Elias von Cyon, also known in French as Elie de Cyon (born Ilya Faddeyevich Tsion; Илья Фаддеевич Цион; (Note: His patronymic is also spelled as Faddeich (Фаддеич).) - 5 November 1912), was a Russian and French physiologist. He was born to Jewish parents in Telšiai in the Russian Empire (now in Lithuania). His father was a Cantonist.

==Biography==
Son of Pinkhos (Faddey) Cyon and his wife Sarah; he had an elder brother Moses (born 1840). Cyon studied medicine at the medical-surgical academy in Warsaw, at the University of Kiev and in Berlin. He obtained a degree in medicine in Kiev in 1864. In 1866, he worked in Leipzig as an assistant to Carl Ludwig (1816–1895), with whom he collaborated on creation of the first isolated perfused frog heart preparation.

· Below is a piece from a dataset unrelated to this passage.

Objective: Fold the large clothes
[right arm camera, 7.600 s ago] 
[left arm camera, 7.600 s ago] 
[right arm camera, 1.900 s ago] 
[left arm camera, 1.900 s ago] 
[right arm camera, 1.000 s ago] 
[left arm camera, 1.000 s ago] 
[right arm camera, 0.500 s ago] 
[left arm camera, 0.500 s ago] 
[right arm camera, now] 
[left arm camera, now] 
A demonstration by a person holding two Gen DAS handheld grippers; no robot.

From 1867, he taught classes on anatomy and physiology at the University of St. Petersburg, where he was assistant to the director of the physiology laboratory, Filipp Ovsyannikov. At St. Petersburg, one of his students was Ivan Pavlov (1849–1936). In 1870, he became an associate professor, and following student protests concerning his political views, he relocated to Paris in 1877. In Paris, he attained French citizenship and worked with famed physiologist Claude Bernard (1813–1881).

His name is associated with "Cyon's nerve" (aortic nerve), which is a branch of the vagus nerve that terminates in the aortic arch and base of the heart. It is composed entirely of afferent fibers.

He converted to Catholicism in 1908 and is claimed to have written, as part of his antisemitic work, parts of The Protocols of Zion.